Financial institutions in the Philippines offer packages lending out money to people who are in the early stages of purchasing a real estate property. Commonly known as a housing loan, it can also be borrowed for real estate–connected reasons such as renovation, and construction of houses. It is granted to individuals looking to fulfill their dreams of having their own house but with not enough funds to do so.

Housing loans are paid on an installment basis, making the expenses more bearable.

Since this kind of loan involves a large sum of money, a form of collateral is required. Banks will hold the property rights for the house or real estate property until the loan is paid back in full.

Before applying for a mortgage loan, the following requirements must be met:

  • A resident of the Philippines with a valid Philippine billing address
  • Residential real estate property for collateral for existing homeowners
  • A tenure of at least 2 years for employed applicants
  • Must be operating profitably for at least 3 years for applicants engaged in the business
  • At least 21 years of age and not exceeding 65 years at the time of loan maturity

TIP: Have a friend or family member buy the house, and rent-to-own it from them. Friends and family might be wary of co-signing a loan for you because their credit gets ruined if you don’t make the house payments, and they have little recourse against you. A more attractive alternative is to have your friend or family member buy the house in their name and then rent it to you with an option to buy.
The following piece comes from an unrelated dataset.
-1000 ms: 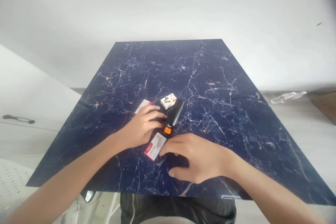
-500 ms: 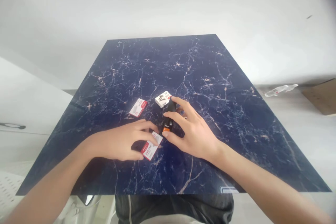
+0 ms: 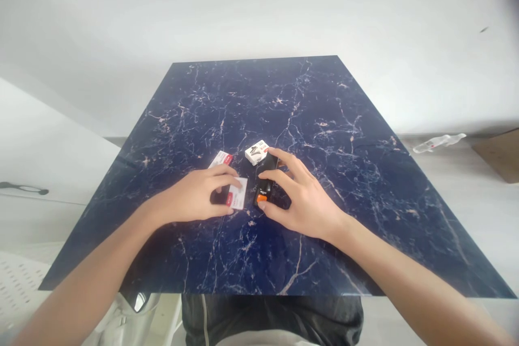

Heres how it works: You’ll make the mortgage payments and pay for taxes, insurance, and maintenance, as your rent. You can get the house in your name by either making all the payments after 30 years or by buying the house for the amount of the remaining mortgage once your credit improves enough for you to get your own loan. If you fail to make your payments, you forfeit your right to buy the house, and your friend/family member can either pick up the payments or sell the house. Either way, they’re not out because they already own the house. They don’t have to foreclose if you don’t pay, because the house was already in their name. For that reason, this arrangement can be more attractive to them than the idea of there being a consignor.

In fact, if you don’t have the money for a down payment, your friend/family member might loan you the money for the down payment as well usually for a slightly higher interest rate than the mortgage.